En 1962, el pacto Kennedy-Jruschov, que puso fin a la crisis de los misiles, aseguró al Gobierno de Fidel Castro la protección geopolítica que necesitaba para consolidarse dentro y fuera de la isla. La alianza con Moscú, sin embargo, no derivó en una adopción inmediata del modelo soviético. Durante su primera década, la Revolución cubana, aclamada por la izquierda occidental, experimentó con casi todas las opciones marxistas de organización económica, política y social: desde variantes extremas, guevaristas o maoístas, hasta fórmulas semiliberales de inspiración socialdemócrata. En 1971, tras el fracaso de la "zafra de los diez millones" -símbolo, a su vez, del fracaso de tanta improvisación voluntarista-, el Gobierno revolucionario decidió asimilar plenamente el sistema soviético.

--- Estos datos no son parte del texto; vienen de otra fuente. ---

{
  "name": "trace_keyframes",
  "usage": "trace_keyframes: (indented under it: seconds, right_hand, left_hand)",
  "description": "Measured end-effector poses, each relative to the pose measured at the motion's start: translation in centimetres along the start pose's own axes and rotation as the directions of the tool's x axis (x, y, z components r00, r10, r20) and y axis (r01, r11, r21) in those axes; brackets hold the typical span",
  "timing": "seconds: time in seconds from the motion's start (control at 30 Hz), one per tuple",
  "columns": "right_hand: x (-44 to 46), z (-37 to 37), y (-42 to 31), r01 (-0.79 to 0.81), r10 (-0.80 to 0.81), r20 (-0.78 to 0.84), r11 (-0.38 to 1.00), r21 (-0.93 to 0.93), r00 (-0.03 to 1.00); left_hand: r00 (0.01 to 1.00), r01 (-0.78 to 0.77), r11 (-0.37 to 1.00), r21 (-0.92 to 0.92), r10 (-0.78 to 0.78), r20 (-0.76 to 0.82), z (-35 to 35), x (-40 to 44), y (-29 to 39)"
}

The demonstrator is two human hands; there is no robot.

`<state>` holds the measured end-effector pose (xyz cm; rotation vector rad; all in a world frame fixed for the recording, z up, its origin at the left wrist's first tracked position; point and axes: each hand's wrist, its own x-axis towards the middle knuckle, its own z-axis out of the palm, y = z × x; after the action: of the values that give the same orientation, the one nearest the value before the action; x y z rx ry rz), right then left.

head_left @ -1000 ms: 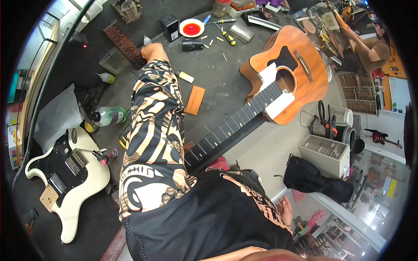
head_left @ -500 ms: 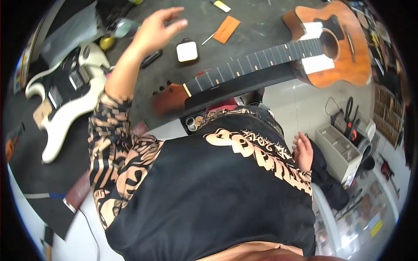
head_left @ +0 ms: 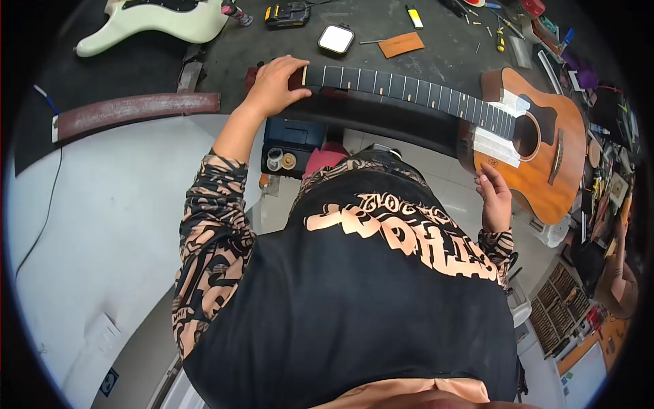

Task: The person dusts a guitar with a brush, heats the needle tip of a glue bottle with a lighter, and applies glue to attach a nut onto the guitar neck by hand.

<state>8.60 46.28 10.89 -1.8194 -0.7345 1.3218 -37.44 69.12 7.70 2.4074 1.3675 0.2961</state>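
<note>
An acoustic guitar [head_left: 538,146] lies face up on the dark workbench, its body at the right and its neck pointing left. White tape [head_left: 496,145] covers parts of the top beside the fretboard [head_left: 415,90]. My left hand [head_left: 274,85] rests over the headstock end at the nut, thumb and fingers apart, holding nothing. Beside the lower edge of the body is my right hand [head_left: 494,194], its fingers loosely bent and nothing visible in it; whether it touches the wood is unclear. An orange-brown rectangular piece [head_left: 401,45] and a white-topped square object [head_left: 336,40] lie beyond the neck.
A cream guitar body [head_left: 153,26] lies at the upper left, with a long reddish curved strip [head_left: 136,111] below it. A black-and-yellow battery [head_left: 287,14] sits at the back. Tools crowd the right side, where another person's arm [head_left: 618,255] shows.
The view has swung down and left. My left hand has come from above the bench to the guitar's headstock. My right hand has risen from my side to the guitar body.
</note>
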Motion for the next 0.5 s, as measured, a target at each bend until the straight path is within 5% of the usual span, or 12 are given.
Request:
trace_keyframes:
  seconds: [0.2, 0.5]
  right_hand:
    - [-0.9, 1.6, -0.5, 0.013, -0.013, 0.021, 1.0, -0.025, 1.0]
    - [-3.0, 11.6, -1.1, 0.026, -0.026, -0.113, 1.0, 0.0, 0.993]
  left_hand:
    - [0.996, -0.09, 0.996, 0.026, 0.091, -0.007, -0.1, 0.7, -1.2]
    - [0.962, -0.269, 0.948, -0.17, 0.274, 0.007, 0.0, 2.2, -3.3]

Hasta 1992, el régimen político de la isla combinó con eficacia la racionalidad burocrática del socialismo real, que desde una condición dependiente hizo crecer la capacidad de gasto público de la economía cubana, y el principio carismático de dominación, propio de las dictaduras populistas latinoamericanas, personificado en la figura de Fidel Castro. En aquel año de 1992, el Gobierno cubano supo adaptar su legitimación simbólica a la nueva coyuntura de la posguerra fría, desplazando el énfasis discursivo de la ideología marxista-leninista a la retórica del nacionalismo revolucionario. De hecho, durante la última década, ese régimen parece haber abandonado cualquier otra prioridad doméstica o internacional que no sea la de subsistir, aferrado a la persona de Fidel Castro, en tanto símbolo de una soberanía nacional que sólo puede preservarse a través de la tensión con Estados Unidos.

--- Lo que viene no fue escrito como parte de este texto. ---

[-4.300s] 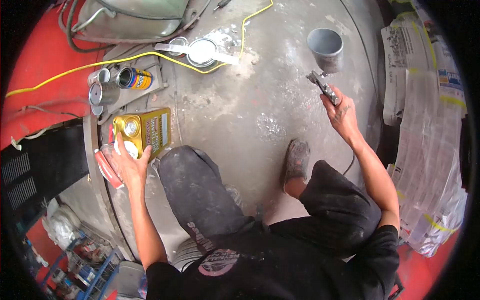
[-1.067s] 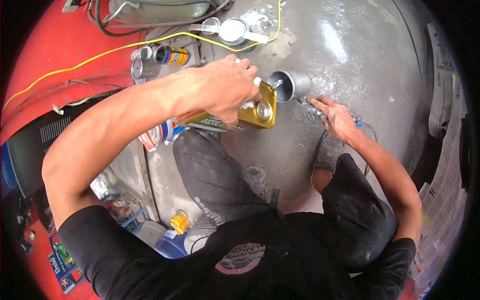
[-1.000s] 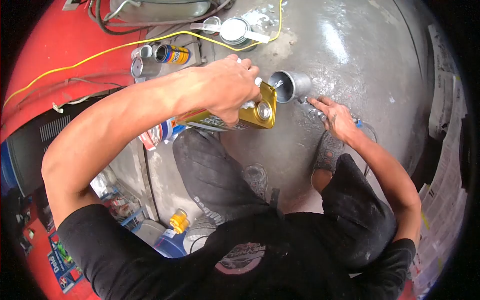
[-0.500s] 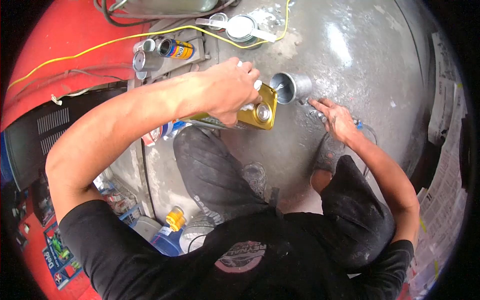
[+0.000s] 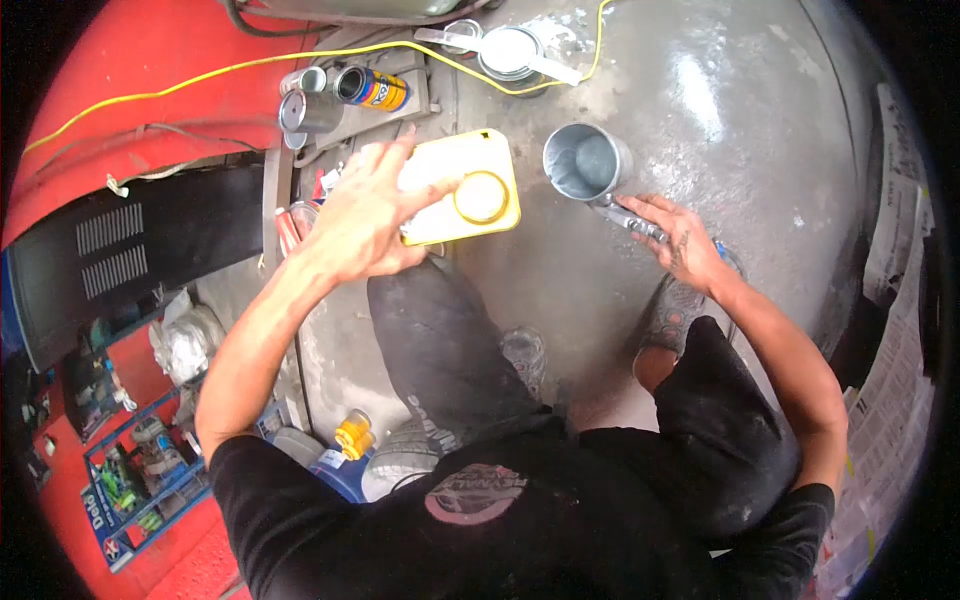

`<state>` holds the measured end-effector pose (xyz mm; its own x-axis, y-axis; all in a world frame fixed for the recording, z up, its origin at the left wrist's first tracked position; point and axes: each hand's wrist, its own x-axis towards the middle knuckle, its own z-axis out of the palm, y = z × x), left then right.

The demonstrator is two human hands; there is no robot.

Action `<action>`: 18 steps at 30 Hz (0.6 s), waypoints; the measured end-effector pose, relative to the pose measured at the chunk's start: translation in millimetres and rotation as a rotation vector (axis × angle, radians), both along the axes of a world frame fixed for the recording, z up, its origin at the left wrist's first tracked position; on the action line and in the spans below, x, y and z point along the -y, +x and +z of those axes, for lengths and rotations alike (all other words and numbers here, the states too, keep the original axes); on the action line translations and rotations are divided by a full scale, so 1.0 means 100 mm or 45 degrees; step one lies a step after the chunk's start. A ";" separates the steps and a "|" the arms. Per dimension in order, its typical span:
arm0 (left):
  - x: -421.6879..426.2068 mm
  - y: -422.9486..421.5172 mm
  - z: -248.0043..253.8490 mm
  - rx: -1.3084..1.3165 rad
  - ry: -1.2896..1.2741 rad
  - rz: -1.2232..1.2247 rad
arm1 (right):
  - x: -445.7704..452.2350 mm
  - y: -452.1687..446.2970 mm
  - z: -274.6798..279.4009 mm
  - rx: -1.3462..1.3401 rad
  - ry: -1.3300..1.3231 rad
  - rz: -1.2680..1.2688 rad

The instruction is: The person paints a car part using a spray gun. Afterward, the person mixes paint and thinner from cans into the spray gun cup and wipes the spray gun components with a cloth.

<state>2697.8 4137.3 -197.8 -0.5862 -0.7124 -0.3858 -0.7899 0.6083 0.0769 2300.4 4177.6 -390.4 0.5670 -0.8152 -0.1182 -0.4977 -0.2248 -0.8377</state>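
Note:
My left hand (image 5: 365,215) is around the left side of a rectangular yellow-gold tin can (image 5: 455,165), its fingers reaching over the edge of the top. The can stands upright, and its round spout (image 5: 481,197) faces up. To the right, my right hand (image 5: 685,240) grips a spray gun (image 5: 635,222) by its metal body. Its silver cup (image 5: 617,165) points up with the mouth open, and grey coating shows on the inside wall. A short gap separates cup and can.
Several small cans, one an orange-and-blue can (image 5: 385,90), sit on a ledge at upper left. A yellow cord (image 5: 300,62) crosses the back, near a white-filled container (image 5: 508,50) with a stick across it. A tool tray (image 5: 150,470) lies at lower left; newspaper (image 5: 870,400) hangs on the right.
The tin can has gone from tilted over the cup to upright, moving left with my left hand. The stream into the cup has stopped. The spray gun's cup now faces more upward.

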 end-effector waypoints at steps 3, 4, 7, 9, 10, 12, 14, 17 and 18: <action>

A simple vista, el modo actual de hacer política en Cuba (concentraciones masivas, "marchas del pueblo combatiente", mesas redondas, tribunas abiertas) es parecido al de los años sesenta. Sin embargo, esa apelación constante a mecanismos movilizativos, además de profundizar el estancamiento de instituciones políticas como el Partido Comunista o la Asamblea Nacional, echa mano de burdos resortes de compulsión y acarreo. La obsesión de exhibir consenso, de celebrar rituales demostrativos y espectáculos de cohesión política, como respuesta a cualquier amenaza externa o interna, a cualquier crítica o disidencia, por muy moderadas que sean, delata la inseguridad simbólica del régimen cubano.

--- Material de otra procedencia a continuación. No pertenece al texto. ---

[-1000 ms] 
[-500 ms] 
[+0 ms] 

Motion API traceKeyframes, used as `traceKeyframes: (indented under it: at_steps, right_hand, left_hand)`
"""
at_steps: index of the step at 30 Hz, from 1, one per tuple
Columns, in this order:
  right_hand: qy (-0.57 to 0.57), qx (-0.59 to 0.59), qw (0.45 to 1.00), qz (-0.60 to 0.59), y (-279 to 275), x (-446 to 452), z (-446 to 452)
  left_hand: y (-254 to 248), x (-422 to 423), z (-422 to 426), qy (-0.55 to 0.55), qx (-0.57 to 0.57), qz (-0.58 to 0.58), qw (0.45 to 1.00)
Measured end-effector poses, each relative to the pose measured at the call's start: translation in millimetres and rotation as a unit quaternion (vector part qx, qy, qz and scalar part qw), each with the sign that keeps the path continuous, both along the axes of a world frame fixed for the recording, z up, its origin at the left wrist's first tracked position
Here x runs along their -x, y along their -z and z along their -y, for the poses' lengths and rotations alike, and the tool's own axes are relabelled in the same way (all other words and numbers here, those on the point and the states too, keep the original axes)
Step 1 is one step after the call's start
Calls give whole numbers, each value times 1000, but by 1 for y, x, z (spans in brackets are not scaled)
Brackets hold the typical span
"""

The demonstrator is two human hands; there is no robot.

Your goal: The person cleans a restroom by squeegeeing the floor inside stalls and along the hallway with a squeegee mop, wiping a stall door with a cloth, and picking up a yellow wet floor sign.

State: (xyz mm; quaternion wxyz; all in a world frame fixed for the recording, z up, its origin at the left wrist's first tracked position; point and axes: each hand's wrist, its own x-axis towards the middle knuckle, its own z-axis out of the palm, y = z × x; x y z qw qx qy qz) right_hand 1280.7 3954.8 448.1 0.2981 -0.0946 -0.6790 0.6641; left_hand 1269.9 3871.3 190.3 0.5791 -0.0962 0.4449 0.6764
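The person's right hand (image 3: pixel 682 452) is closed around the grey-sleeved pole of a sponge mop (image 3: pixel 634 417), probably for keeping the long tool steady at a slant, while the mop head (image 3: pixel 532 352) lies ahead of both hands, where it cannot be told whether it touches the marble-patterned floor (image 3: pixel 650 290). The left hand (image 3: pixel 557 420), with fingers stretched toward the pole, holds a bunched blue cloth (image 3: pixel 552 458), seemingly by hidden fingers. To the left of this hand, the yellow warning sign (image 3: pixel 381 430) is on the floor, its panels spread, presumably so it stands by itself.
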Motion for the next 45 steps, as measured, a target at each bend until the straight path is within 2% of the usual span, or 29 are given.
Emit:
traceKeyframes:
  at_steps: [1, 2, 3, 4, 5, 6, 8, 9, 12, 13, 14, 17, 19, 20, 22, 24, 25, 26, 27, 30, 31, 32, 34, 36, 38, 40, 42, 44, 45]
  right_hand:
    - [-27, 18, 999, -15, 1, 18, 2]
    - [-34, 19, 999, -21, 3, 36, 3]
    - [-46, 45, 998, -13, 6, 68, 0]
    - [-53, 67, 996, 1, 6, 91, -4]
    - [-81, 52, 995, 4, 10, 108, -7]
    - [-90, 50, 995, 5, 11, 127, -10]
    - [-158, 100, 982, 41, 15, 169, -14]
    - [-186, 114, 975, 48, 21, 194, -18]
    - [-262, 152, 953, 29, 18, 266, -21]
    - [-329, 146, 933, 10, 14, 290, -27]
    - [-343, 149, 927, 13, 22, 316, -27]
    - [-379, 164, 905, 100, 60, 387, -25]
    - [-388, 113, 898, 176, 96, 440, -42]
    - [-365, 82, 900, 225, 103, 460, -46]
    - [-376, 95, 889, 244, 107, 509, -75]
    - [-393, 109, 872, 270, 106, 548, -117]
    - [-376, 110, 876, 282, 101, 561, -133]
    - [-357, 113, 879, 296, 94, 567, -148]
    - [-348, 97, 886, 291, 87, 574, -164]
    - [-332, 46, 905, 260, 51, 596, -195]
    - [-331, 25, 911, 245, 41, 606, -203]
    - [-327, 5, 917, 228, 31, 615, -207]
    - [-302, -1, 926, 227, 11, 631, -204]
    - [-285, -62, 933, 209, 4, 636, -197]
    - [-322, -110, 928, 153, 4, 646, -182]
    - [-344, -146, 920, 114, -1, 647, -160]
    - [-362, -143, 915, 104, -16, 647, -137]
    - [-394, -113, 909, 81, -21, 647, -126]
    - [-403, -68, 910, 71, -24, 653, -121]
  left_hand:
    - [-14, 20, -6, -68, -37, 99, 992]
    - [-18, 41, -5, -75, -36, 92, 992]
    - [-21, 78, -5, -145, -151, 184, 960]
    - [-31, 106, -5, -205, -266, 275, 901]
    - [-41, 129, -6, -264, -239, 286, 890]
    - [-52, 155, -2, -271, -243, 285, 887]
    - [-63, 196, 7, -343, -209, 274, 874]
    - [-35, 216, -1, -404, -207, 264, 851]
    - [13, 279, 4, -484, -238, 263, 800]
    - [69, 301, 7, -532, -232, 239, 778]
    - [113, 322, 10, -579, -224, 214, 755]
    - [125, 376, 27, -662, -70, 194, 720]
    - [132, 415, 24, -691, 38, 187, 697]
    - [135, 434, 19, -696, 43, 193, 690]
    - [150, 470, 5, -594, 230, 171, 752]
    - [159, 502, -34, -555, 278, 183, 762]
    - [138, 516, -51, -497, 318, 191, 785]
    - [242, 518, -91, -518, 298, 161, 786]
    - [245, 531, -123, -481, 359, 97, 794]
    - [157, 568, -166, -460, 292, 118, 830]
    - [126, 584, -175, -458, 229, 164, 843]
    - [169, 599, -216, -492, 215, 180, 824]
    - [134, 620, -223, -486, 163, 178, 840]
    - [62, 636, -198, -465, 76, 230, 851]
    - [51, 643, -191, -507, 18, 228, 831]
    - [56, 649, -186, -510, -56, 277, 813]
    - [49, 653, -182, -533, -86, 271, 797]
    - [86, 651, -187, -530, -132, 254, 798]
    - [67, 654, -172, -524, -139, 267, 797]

Cincuenta años después del asalto al cuartel Moncada, el Gobierno de Fidel Castro parece incapaz de satisfacer dos de las tres demandas primordiales -justicia social y soberanía nacional-, que, desde un imaginario socialdemócrata, dieron origen a la Revolución cubana. Es cierto que ese Gobierno aún destina grandes recursos a la distribución social del ingreso, pero lo hace con un producto interno bruto decreciente y unos servicios públicos deteriorados por la ineficiencia de la economía estatalizada y la inequidad de un mercado raquítico, que excluye a la mayoría de la población. Al parecer, la única manera de alcanzar un Estado nacional soberano y justo, que se relacione normalmente con Estados Unidos, América Latina y Europa y que sea capaz de mantener altos niveles de inversión social, es retomando la demanda ignorada del programa revolucionario: democracia.

Si el Gobierno cubano, en un arranque de lucidez, se decidiera a propiciar una transición pacífica y gradual a la democracia en Cuba, con todos los actores posibles del cambio (la clase política reformista, la disidencia, el exilio, la ciudadanía de la isla y la diáspora), no sólo le haría un gran servicio a la nación cubana y al mundo occidental, sino que honraría a la Revolución que le dio origen y contribuiría a la justa asimilación del legado revolucionario desde una cultura democrática. La recomposición de la memoria histórica, que deberá producirse durante el cambio de régimen, sería menos traumática con un gesto así.